**Exercise description**
Would you please output, word for word, the span of the listing below that opens on the line containing "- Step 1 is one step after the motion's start" and closes on the line containing "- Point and"? Include both ends and nothing more.
________________
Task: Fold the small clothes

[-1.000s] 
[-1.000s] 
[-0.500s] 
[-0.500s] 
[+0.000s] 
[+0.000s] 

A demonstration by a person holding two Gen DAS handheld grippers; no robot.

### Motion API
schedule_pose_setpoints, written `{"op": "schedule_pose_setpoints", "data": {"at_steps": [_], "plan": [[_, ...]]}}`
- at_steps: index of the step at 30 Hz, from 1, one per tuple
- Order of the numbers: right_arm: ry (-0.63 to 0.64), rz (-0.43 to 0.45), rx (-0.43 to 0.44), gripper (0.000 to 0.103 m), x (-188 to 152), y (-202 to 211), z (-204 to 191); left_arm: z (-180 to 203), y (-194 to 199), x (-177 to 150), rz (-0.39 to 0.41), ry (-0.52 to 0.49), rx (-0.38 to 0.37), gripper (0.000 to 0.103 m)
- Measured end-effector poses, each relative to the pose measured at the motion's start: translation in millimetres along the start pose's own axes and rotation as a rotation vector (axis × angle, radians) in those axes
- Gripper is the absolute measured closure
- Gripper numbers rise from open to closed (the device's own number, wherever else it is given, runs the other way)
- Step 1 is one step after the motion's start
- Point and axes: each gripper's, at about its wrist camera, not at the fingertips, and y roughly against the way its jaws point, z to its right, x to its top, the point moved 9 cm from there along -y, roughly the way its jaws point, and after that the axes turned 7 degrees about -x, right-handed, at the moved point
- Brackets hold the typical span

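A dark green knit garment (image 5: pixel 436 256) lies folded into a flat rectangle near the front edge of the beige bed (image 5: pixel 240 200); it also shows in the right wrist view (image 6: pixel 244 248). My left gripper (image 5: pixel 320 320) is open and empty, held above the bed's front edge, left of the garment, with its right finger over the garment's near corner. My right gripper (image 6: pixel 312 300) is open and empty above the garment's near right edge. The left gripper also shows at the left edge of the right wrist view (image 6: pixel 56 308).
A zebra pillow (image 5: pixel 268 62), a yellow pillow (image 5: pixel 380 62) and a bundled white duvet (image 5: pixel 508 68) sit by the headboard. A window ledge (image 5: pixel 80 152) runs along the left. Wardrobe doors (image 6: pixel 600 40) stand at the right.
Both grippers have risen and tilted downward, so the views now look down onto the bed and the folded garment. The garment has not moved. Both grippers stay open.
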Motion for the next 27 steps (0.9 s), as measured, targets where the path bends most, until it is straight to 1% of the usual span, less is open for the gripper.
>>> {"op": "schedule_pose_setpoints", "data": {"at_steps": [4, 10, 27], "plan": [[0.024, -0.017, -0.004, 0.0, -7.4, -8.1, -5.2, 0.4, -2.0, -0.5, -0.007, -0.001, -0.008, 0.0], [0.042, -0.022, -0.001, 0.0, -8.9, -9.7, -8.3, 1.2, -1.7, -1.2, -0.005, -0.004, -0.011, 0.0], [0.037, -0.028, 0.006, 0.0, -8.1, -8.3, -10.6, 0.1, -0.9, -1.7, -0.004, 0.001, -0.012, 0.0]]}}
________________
**Problem solution**
- Step 1 is one step after the motion's start
- Point and axes: each gripper's, at about its wrist camera, not at the fingertips, and y roughly against the way its jaws point, z to its right, x to its top, the point moved 9 cm from there along -y, roughly the way its jaws point, and after that the axes turned 7 degrees about -x, right-handed, at the moved point

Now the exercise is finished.